Reference no: EM132163416
Anglia Vending Services (AVS) is part of Anglia Food Services, a large company specialising in providing contract catering services to large organisations both in the private and public sector in the UK. The board of Anglia Food Services have conducted a strategic review and decided that AVS is no longer core to their future strategy and they are seeking a buyer for it.
One of the potential buyers is AVS’s own management team, who are being backed by private equity company Martins. Sales and profits have been declining for the last five years but the management are confident that as an independent entity, they can turn this around. Martins Private Equity (MPE) believes that this is a good investment for the medium term but the manager in charge wants an independent review of the proposed acquisition.
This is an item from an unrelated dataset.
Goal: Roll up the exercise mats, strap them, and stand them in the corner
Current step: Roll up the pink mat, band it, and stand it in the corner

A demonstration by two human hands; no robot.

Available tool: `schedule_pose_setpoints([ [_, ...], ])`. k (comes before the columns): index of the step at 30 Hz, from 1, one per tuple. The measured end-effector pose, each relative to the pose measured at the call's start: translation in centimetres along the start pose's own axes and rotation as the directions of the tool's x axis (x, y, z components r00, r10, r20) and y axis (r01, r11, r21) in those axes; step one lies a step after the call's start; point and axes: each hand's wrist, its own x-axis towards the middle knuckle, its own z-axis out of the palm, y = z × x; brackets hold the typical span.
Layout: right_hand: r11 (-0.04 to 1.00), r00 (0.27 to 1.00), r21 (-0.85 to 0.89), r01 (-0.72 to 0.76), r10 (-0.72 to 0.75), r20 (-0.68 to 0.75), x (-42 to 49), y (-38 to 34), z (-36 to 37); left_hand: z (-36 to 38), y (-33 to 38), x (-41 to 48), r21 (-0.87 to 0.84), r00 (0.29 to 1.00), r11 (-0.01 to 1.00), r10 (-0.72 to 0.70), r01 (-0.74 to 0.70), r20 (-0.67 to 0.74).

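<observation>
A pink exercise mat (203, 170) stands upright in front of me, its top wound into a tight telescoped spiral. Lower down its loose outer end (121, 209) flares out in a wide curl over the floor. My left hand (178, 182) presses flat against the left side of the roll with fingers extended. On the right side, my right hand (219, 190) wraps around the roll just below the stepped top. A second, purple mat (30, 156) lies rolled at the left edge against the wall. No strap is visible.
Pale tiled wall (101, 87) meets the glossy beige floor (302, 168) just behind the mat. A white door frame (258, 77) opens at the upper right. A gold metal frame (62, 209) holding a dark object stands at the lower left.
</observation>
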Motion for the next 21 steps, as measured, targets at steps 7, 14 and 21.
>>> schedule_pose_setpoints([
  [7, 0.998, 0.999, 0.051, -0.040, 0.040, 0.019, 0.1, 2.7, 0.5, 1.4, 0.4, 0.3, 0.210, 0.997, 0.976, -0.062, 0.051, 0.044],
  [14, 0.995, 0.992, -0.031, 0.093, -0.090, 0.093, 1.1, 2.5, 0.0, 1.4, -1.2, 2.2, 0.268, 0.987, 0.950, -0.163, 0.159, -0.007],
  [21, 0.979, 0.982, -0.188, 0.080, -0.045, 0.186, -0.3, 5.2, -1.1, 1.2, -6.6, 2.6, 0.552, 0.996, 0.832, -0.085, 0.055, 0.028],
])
You have been called in by MPE as an expert in this industry to look at the AVS management team’s business plan. Senior staff at AVS is naturally wary of you and reluctant for you to talk to their customers. This is a business based on customer relationships. They think that you may inadvertently jeopardise these relationships, as the customers will want to know why you are talking to them. So they give you a very limited number of customers to contact. These you find have been ‘briefed’ by the AVS team and so you are mainly getting a very positive message about AVS.
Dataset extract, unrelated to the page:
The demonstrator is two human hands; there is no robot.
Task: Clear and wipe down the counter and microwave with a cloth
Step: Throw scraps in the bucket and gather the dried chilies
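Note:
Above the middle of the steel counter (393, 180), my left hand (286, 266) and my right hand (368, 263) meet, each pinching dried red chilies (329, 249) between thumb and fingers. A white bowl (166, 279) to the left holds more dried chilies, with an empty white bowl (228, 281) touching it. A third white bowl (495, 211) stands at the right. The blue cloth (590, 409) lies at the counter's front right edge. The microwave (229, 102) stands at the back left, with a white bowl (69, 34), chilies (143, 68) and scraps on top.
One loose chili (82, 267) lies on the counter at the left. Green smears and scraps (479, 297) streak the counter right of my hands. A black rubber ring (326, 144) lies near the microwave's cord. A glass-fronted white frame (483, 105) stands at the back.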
However, there is a more major problem you need to address when trying to evaluate the long-term prospects for AVS. Unlike the contracts of the main parent company, which tend to be fixed for at least five years, those that AVS deal with are ‘rolling’ ones renewable every year over a three- to five-year period. The management team optimistically believe that this means they can pick up a lot of new business. You, though, realise the downside of this ‘flexibility’ in the marketplace. In a worst-case scenario, AVS could lose all its existing contracts within three to five years. While they may be able to replace them with new business, it will probably be at a higher cost, thus impacting profits.
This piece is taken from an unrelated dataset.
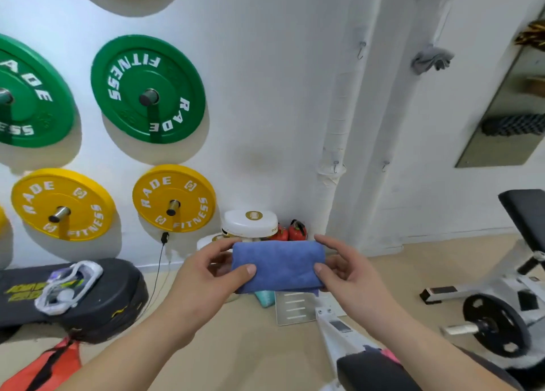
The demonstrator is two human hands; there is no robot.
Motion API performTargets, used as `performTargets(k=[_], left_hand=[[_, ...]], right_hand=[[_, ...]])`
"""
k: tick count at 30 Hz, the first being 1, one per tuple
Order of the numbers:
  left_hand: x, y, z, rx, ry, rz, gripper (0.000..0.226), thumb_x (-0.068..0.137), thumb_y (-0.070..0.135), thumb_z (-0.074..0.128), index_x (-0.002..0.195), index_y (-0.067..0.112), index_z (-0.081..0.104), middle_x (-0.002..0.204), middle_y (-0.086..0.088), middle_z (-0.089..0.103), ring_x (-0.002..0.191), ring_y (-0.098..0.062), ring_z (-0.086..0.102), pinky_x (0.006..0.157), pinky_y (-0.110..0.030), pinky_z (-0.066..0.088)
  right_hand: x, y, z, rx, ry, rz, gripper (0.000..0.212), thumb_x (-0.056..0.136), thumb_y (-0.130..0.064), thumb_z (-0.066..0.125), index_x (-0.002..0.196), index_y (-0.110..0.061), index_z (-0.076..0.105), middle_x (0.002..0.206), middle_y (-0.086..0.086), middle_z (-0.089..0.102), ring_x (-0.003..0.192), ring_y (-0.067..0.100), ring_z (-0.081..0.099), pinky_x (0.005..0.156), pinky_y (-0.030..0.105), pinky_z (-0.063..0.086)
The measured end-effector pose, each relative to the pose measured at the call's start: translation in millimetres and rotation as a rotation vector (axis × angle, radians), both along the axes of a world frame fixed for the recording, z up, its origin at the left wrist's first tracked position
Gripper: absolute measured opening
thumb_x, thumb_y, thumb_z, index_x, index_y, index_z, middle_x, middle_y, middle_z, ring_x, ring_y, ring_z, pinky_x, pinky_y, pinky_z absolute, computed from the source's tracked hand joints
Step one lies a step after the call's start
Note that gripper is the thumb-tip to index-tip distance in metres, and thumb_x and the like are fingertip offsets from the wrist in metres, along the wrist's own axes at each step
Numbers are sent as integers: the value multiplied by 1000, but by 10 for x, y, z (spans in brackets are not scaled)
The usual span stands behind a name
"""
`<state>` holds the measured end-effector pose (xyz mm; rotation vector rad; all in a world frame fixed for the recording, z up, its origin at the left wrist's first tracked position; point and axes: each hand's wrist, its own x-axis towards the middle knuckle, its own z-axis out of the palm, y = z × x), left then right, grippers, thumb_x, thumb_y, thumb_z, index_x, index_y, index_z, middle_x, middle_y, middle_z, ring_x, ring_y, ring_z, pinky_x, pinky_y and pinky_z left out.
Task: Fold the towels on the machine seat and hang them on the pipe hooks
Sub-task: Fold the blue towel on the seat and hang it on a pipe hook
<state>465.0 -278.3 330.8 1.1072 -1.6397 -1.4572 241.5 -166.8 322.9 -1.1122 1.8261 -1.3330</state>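
Your left hand [206,275] and right hand [348,269] pinch the folded blue terry towel [280,266]; folding looks done, so next lift it onto a bare metal pipe hook [361,50].

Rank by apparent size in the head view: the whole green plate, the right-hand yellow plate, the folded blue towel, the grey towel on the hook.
Largest: green plate.
Next: yellow plate and blue towel, about alike; the towel is nearer the camera, so unranked.
Smallest: grey towel.
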Motion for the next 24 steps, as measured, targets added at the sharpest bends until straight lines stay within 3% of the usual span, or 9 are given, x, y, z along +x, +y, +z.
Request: performTargets(k=[2, 6, 10, 12, 15, 17, 21, 24], left_hand=[[52, -330, 133, -9, -1, -41, 42, 83, 13, 83, 115, 38, 71, 106, 4, 74, 87, -10, 76, 81, -35, 65], [-220, -937, 301, -61, -23, -127, 48, 86, 8, 75, 121, 40, 66, 108, 8, 70, 84, -2, 74, 73, -24, 63], [-886, -1490, 548, -109, -17, -208, 48, 86, 2, 66, 119, 36, 64, 106, 6, 72, 78, -5, 74, 55, -14, 55], [-1307, -1748, 716, -136, 1, -255, 47, 86, 3, 67, 122, 34, 63, 106, 3, 73, 79, -9, 76, 59, -17, 57], [-1937, -2208, 981, -193, 32, -307, 42, 90, 10, 70, 124, 35, 60, 109, 0, 72, 86, -15, 77, 75, -30, 63], [-2316, -2521, 1231, -227, 58, -322, 38, 92, 18, 71, 122, 38, 60, 108, 1, 72, 89, -18, 77, 81, -35, 63], [-3017, -3140, 1796, -305, 108, -341, 33, 93, 26, 70, 117, 45, 61, 106, 5, 75, 90, -18, 77, 89, -38, 61], [-3463, -3602, 2160, -329, 151, -350, 32, 93, 27, 70, 119, 42, 62, 102, 5, 76, 85, -16, 78, 86, -36, 61]], right_hand=[[84, -267, 82, 2, -21, -55, 46, 96, -5, 63, 123, -43, 63, 97, 7, 77, 87, 16, 76, 72, 20, 60], [-65, -700, 261, 5, 29, -143, 41, 97, -10, 62, 119, -44, 60, 91, 12, 76, 86, 28, 75, 82, 33, 62], [-543, -1046, 595, -26, 77, -217, 38, 96, -9, 61, 120, -39, 56, 87, 10, 72, 68, 13, 68, 65, 23, 56], [-893, -1227, 784, -32, 105, -266, 37, 96, -11, 61, 120, -40, 55, 88, 10, 74, 71, 14, 71, 67, 24, 57], [-1502, -1594, 1089, -40, 186, -310, 33, 96, -19, 61, 114, -45, 53, 86, 10, 76, 86, 29, 75, 84, 41, 61], [-1902, -1877, 1354, -68, 219, -329, 28, 97, -22, 61, 112, -45, 53, 85, 15, 75, 88, 35, 74, 87, 47, 60], [-2615, -2481, 1957, -112, 252, -347, 24, 99, -24, 61, 115, -39, 53, 88, 15, 76, 84, 33, 76, 86, 42, 61], [-3077, -2979, 2357, -116, 284, -352, 22, 99, -23, 60, 113, -39, 55, 86, 9, 79, 83, 30, 77, 86, 43, 63]])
You are therefore very concerned about this project, as you feel you have one hand tied behind your back in the execution. You also do not believe that the business model the management team at AVS is using is a viable investment opportunity. You meet with the manager at MPE to discuss your concerns. However, he is under pressure from his bosses to complete the deal and instead asks you to work with the management team to prepare a more robust plan. This would involve changing the way AVS operates to ensure longer, more sustainable contracts.
1. You have two ‘project shocks’ here: one relating to the consulting process and one impacting on the outcome. How do you address these?
2. The scope of the consulting project has changed. How will you deal with this?
3. Assuming that you are happy to work with the management team at AVS, how would you get them to change their way of thinking about their business?